Tuesday, February 28, 2012

The Process of Becoming Real

“What is REAL?" asked the Velveteen Rabbit one day... "Does it mean having things that buzz inside you and a stick-out handle?"

"Real isn't how you are made," said the Skin Horse. "It's a thing that happens to you. When [someone] loves you for a long, long time, not just to play with, but REALLY loves you, then you become Real."

I'd like to share a personal story that, I feel, has much to offer to our current state of broken-ness as an Anusara community and that it is possible rebuild something that is real and lasting. Last year, my 41-year-old sister suffered seven life-threatening strokes and hovered between life and death in a coma for three weeks. During that, the most difficult period of my life, I had the great joy of realizing the efficacy of all that I had learned from Anusara yoga. Living in the unknown became second nature during those long weeks, and the hope that any spark of life would have given would have been celebrated. The first hope, was that she would live. That was soon followed by . . . what if she lives? Will anything ever be the same again? What of her will we get back? Will we get any of her? Will we, her family, be able to take care of her, or will she need professional caregiving for the rest of her life? Is there any possibility of a ful recovery? Or, harder-to imagine, a vital, healthy, vibrant life?

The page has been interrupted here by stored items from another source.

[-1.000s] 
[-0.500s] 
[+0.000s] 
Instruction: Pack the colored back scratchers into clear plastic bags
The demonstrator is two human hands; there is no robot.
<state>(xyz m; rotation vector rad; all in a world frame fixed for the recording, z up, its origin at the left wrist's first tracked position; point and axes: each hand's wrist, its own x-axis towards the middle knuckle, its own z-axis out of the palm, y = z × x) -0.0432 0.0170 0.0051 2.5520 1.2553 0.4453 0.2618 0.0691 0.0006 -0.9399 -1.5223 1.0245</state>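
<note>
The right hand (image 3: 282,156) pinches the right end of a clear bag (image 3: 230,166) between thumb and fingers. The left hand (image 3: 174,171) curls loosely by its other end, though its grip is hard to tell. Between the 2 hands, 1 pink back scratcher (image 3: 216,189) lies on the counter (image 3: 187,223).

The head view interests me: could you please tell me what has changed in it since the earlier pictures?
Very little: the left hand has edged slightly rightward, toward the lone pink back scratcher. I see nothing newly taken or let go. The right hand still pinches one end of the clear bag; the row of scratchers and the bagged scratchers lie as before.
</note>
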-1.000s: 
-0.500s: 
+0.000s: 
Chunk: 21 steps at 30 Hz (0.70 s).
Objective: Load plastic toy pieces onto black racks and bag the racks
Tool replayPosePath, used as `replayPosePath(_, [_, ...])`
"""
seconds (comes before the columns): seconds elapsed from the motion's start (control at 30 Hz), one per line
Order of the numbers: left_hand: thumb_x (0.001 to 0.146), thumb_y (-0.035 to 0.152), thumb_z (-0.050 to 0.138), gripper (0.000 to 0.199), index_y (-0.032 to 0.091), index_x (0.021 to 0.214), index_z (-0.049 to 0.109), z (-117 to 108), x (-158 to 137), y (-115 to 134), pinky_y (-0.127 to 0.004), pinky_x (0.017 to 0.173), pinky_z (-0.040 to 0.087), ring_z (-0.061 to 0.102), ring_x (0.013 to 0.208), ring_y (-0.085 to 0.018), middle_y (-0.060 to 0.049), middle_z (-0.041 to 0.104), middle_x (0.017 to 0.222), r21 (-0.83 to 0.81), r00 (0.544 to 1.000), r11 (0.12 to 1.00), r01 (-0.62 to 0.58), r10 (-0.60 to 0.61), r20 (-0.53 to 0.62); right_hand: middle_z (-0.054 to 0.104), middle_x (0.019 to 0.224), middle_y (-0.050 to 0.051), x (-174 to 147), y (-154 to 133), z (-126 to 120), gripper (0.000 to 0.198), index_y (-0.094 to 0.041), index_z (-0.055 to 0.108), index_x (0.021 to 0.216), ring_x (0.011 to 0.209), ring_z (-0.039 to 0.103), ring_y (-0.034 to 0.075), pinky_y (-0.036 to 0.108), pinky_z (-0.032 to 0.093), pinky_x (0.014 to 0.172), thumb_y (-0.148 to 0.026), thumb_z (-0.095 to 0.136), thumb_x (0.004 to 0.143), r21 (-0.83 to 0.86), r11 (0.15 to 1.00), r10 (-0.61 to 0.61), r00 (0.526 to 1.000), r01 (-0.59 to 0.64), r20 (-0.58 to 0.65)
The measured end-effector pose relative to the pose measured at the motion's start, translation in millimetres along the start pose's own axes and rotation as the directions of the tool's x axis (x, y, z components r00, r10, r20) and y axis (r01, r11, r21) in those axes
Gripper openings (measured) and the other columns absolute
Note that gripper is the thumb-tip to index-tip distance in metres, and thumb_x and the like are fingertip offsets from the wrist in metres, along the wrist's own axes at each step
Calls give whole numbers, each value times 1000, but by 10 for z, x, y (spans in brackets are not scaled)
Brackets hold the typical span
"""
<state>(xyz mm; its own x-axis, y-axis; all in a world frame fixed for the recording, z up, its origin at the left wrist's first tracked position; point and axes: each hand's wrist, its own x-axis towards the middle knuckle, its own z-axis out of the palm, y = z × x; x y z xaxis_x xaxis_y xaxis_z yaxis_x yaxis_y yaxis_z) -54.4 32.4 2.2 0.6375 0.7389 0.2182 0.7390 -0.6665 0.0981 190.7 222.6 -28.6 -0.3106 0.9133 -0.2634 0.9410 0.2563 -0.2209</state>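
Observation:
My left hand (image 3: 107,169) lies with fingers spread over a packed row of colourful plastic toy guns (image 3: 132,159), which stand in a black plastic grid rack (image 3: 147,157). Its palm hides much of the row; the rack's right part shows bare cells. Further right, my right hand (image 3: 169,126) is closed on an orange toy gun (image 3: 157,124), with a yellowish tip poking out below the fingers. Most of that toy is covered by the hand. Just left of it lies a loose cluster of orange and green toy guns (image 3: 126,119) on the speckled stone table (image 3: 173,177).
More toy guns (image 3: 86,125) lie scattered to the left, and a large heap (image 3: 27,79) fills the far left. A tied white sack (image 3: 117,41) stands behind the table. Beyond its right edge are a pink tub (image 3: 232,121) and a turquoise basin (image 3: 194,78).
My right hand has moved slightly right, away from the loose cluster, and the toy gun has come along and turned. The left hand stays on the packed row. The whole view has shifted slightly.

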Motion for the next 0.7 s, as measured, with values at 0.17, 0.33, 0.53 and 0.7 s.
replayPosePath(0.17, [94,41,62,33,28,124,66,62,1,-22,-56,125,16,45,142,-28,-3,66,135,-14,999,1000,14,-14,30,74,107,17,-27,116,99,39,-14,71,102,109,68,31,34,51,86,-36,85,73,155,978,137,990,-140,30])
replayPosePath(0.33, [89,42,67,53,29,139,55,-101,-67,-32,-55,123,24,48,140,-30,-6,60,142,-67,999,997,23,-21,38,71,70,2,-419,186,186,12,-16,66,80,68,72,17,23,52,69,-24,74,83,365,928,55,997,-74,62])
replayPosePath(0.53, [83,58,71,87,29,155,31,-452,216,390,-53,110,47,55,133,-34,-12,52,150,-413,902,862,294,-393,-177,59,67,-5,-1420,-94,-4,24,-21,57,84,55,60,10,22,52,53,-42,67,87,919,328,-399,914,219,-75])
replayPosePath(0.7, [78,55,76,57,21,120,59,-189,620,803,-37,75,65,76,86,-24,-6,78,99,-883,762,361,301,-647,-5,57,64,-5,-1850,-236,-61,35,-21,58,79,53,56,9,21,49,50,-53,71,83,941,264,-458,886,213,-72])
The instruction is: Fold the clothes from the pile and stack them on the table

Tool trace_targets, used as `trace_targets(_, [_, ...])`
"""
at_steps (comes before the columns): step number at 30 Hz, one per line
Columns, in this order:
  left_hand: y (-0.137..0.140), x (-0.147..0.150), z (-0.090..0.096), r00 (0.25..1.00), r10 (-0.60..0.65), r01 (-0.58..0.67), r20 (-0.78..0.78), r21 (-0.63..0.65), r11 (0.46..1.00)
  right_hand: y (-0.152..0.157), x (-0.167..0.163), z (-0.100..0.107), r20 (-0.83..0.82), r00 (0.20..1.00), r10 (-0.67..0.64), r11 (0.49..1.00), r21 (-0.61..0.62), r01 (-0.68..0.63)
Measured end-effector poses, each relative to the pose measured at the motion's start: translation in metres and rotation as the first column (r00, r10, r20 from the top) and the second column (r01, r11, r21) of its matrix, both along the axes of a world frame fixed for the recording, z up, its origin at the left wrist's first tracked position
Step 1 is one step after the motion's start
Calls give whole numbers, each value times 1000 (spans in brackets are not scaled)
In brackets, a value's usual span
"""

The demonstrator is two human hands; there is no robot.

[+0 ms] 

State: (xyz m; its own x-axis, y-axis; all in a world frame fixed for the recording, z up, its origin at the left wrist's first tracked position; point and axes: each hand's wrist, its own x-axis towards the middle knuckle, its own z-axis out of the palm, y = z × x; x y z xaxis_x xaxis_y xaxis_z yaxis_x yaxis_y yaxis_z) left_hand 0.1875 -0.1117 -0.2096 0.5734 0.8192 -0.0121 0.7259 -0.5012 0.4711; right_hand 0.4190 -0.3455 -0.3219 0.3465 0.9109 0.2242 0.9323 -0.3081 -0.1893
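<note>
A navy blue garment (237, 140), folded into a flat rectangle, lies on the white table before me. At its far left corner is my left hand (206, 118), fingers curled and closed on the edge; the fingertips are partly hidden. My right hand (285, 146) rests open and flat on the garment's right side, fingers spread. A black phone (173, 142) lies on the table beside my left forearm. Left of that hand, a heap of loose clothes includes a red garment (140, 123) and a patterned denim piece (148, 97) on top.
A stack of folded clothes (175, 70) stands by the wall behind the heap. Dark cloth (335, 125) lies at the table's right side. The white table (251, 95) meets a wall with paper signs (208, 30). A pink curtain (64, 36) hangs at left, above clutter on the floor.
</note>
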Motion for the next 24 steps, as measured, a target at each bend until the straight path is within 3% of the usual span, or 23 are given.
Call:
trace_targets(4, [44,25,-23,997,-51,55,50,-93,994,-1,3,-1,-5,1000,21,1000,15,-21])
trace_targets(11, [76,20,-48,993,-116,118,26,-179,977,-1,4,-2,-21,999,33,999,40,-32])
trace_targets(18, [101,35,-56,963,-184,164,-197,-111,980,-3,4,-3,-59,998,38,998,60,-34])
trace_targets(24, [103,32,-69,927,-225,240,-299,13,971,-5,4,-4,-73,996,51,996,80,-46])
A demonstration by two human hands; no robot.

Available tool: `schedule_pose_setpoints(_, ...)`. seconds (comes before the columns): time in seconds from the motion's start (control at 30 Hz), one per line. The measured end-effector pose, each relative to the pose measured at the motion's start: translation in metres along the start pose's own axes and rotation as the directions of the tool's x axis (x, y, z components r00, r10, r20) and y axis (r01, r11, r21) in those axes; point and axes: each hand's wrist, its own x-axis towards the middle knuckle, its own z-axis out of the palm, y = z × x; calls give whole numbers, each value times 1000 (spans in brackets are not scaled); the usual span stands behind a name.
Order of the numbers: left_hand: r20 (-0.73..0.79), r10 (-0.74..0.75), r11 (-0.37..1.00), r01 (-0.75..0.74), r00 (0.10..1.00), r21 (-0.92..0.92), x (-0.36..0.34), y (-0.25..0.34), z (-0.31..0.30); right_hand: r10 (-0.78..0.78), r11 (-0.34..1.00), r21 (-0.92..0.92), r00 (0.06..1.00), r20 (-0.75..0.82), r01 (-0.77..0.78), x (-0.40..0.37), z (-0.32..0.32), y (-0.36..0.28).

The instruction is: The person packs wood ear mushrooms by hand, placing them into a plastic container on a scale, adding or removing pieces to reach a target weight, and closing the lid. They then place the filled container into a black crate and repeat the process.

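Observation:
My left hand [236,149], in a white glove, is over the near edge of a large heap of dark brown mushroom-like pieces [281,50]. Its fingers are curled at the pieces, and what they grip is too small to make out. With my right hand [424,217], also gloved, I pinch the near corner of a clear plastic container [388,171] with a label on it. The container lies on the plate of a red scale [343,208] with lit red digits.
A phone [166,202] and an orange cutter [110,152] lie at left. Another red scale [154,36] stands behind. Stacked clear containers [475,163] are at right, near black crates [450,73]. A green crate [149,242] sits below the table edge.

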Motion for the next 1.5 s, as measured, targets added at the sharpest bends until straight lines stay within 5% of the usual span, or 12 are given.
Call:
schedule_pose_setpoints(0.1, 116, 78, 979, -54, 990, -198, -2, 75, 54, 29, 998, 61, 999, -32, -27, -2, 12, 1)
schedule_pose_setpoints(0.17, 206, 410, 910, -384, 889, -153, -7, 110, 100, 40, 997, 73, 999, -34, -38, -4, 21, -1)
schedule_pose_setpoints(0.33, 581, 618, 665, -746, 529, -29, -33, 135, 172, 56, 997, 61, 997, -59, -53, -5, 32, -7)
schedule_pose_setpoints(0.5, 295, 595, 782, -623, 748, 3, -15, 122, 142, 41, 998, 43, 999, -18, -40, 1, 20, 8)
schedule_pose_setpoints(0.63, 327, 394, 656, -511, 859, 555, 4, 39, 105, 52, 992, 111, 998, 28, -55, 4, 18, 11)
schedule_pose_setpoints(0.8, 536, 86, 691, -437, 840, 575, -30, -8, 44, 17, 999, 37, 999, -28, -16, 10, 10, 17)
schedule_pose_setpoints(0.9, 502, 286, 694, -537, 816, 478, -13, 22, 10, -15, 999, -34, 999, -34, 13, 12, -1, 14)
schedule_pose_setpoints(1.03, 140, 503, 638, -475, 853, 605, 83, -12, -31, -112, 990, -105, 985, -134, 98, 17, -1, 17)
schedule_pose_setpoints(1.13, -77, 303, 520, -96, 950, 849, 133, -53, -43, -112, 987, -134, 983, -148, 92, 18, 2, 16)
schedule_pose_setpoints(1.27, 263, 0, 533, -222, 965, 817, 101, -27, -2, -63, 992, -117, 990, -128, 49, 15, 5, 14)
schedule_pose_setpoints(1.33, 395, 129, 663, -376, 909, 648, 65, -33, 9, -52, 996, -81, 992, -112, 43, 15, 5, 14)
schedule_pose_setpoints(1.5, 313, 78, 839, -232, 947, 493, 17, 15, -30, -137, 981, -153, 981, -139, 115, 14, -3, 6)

"Does it hurt?" asked the Rabbit.

"Sometimes," said the Skin Horse, for he was always truthful. "When you are Real you don't mind being hurt."

Despite all odds (75 percent of those who suffer her same type of stroke die within 30 days), she not only lived, she was, in fact, transformed into a vital and happy woman. Is her life the same? No. There is a "new normal," but she would be the first to tell anyone, that she is much happier. She is restructuring her life around what is life affirming and enhancing. She has had to look at old ways in a clear mirror and step up to make changes, and she continues to live every day with the limitations she is left with. She has come to love the story of the Ganapati in which he takes the broken piece of himself--his tusk--and uses it to write the epic story. Her significant limp is her broken tusk.

"Does it happen all at once, like being wound up," he asked, "or bit by bit?"

"It doesn't happen all at once," said the Skin Horse. "You become. It takes a long time. That's why it doesn't often happen to people who break easily, or have sharp edges, or who have to be carefully kept."

We have this opportunity as a community. Yes, there will always be a clear and distinct moment when "everything changed." It will never be the same again, but I feel great hope that, as is the case with my sister, the brokeness brought with it the gift of creating something sustainable and beautiful in its real-ness, beautiful because it once had a broken tusk.

"Generally, by the time you are Real, most of your hair has been loved off, and your eyes drop out and you get loose in the joints and very shabby. But these things don't matter at all, because once you are Real you can't be ugly, except to people who don't understand... once you are Real you can't become unreal again. It lasts for always.” ― Margery Williams from The Velveteen Rabbit

If you want to make something Real, love it.
May we love our broken community into Real.